Lawmakers will unveil a new bipartisan bill this week that would, at last, provide Native American tribes with equal access to federal money through the Centers for Disease Control and Prevention to prepare for public health emergencies.
During the COVID-19 pandemic and other public health crises, state and local public health departments have relied heavily on federal dollars provided by the CDC’s Public Health Emergency Preparedness program, a cooperative agreement that’s been in place since 2002. Public health departments in all 50 states, four localities and eight territories are eligible to apply for this money to pay for things like staffing, supplies, planning and training.
But tribal public health departments have been prohibited from applying for this support — even as tribes were being hit especially hard by the coronavirus. The Navajo Nation, for example, confirmed more COVID-19 cases per capita than any state for a period of time, and its tax base was wiped out as casinos and other tribal businesses closed. And like so many other tribes around the country, the Navajo Nation was already more vulnerable to the coronavirus because of high rates of poverty, health disparities, poor infrastructure and decades of negligence by the U.S. government.

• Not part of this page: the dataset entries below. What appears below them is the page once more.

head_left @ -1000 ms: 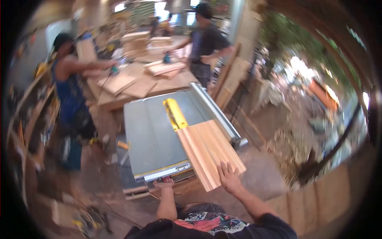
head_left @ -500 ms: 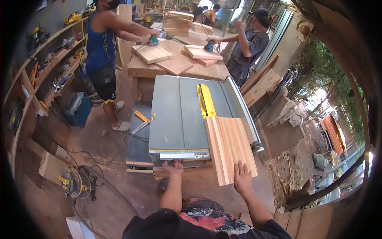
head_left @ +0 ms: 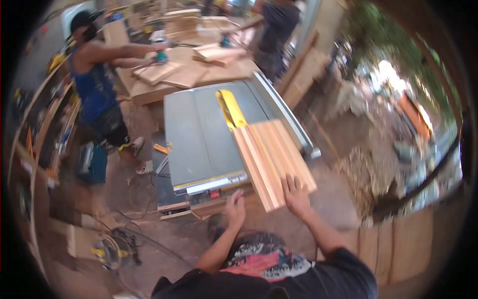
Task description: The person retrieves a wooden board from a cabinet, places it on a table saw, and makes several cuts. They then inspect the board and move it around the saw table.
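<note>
A striped laminated wood board (head_left: 271, 162) lies on the right part of the grey table saw (head_left: 191, 132), its near end overhanging the front edge. Its far end meets the yellow blade guard (head_left: 230, 109). My right hand (head_left: 297, 195) rests on the board's near end, fingers stretched flat over the top. In the air before the saw's front edge is my left hand (head_left: 235, 209), slightly blurred, its fingers loosely apart with nothing seen in them. To its left, a red switch (head_left: 214, 193) shows under the front rail. The fence (head_left: 286, 114) runs along the saw's right side.
Behind the saw stands a workbench (head_left: 219, 74) with boards, where two people work with sanders (head_left: 160, 57). An orange-handled square (head_left: 160, 148) lies left of the saw. A vacuum (head_left: 112, 249) and its hose occupy the floor at left.
My left hand has come away from the red switch and moved right, toward the board. My right hand remains on the board's near end. The whole view has shifted and tilted.
</note>
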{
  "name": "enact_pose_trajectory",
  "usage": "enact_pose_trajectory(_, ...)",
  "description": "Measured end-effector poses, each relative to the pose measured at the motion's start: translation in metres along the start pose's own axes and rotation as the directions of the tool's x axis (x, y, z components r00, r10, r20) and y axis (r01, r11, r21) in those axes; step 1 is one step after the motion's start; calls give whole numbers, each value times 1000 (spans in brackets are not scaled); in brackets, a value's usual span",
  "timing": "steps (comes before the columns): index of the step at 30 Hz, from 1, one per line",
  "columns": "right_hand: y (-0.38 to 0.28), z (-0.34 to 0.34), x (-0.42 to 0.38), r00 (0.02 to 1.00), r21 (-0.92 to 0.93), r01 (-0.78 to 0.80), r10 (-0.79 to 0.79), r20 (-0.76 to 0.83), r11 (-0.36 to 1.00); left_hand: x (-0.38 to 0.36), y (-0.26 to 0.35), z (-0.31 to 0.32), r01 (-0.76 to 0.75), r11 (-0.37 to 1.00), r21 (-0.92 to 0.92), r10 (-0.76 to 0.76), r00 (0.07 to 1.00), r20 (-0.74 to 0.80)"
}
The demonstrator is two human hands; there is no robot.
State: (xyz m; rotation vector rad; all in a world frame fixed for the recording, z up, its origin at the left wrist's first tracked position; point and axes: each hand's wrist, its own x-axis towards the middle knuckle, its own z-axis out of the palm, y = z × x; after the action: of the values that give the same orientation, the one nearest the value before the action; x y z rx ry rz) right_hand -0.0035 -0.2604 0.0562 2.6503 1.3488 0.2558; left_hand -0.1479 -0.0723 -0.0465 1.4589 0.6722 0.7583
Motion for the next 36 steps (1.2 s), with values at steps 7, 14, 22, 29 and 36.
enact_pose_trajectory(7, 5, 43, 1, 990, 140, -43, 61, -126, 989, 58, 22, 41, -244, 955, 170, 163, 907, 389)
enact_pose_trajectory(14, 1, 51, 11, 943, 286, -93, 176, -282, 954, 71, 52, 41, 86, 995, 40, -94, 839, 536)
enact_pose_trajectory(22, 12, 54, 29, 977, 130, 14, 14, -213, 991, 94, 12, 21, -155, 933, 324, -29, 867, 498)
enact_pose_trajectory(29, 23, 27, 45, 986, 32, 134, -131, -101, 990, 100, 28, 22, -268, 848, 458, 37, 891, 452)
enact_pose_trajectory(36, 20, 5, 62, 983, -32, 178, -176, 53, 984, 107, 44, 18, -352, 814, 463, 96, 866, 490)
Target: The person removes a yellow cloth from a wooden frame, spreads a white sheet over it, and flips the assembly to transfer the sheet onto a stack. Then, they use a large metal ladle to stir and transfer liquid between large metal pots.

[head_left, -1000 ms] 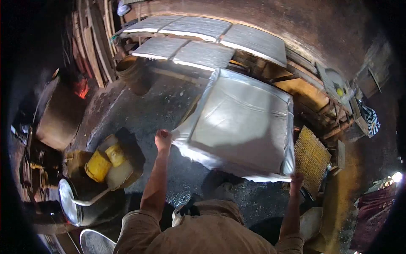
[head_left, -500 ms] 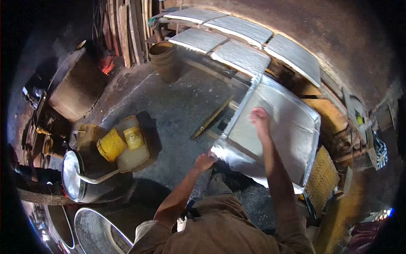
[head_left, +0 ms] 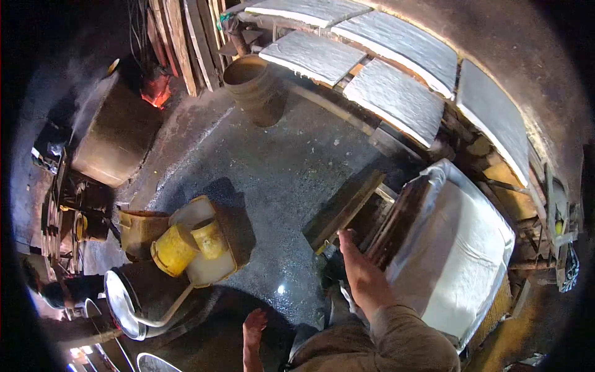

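A wooden frame lined with pale cloth (head_left: 446, 260) stands to my right, its cloth folded over the rim and a whitish surface inside. My right hand (head_left: 352, 251) hangs just left of the frame, close to a wooden board (head_left: 353, 211) in this view; its fingers are foreshortened and partly hidden. Away from the frame, my left hand (head_left: 255, 323) is held low over the dark floor with loosely bent fingers and nothing in it. Further left, yellow containers (head_left: 175, 249) sit in a squarish tub (head_left: 230, 239) of cloudy liquid.
White slabs (head_left: 396, 99) lie on a rack along the wall. A brown bucket (head_left: 254, 90) stands on the floor near upright planks (head_left: 176, 43). A drum (head_left: 123, 304) with a long-handled tool (head_left: 167, 316) is at left, and embers (head_left: 156, 92) glow behind a large vat (head_left: 114, 136).
My left hand has let go of the cloth corner and moved left. My right hand has drawn back from over the frame to its left side. The view has shifted left.
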The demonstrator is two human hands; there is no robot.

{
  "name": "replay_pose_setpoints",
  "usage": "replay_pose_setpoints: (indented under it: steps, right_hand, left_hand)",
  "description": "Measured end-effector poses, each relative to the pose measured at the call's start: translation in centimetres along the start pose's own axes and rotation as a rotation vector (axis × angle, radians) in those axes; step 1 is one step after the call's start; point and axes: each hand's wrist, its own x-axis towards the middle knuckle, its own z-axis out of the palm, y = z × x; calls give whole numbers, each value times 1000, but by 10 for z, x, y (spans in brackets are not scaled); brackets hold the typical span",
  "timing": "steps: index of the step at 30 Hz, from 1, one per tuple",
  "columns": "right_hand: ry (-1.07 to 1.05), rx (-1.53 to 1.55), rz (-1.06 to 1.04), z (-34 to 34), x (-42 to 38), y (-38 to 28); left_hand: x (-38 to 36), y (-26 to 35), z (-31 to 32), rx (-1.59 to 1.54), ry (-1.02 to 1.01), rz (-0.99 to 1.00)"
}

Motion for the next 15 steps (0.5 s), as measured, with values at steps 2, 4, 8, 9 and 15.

The legislation likely being introduced Thursday, called the CDC Tribal Public Health Security and Preparedness Act, would finally give tribes access to the CDC program. It also includes a baseline requirement for the CDC to fully fund at least 10 tribes for emergency preparedness, and to set aside 5% of the total amount of funds in the program specifically for tribes.
A copy of the bill is here.
Sponsors of the bill say there’s no reason why the U.S. government should be restricting tribes from accessing these life-saving funds.
“The federal government unjustly excluded tribal nations from public health prevention and mitigation resources that could have helped Indian Country prepare for the disproportionately devastating effects of the pandemic,” Sen. Elizabeth Warren (D-Mass.), the lead sponsor of the bill in the Senate, told HuffPost in a statement.
Rep. Ruben Gallego (D-Ariz.), the bill’s lead House sponsor, said the COVID-19 pandemic put a spotlight on the nation’s public health inequities, especially in tribal communities.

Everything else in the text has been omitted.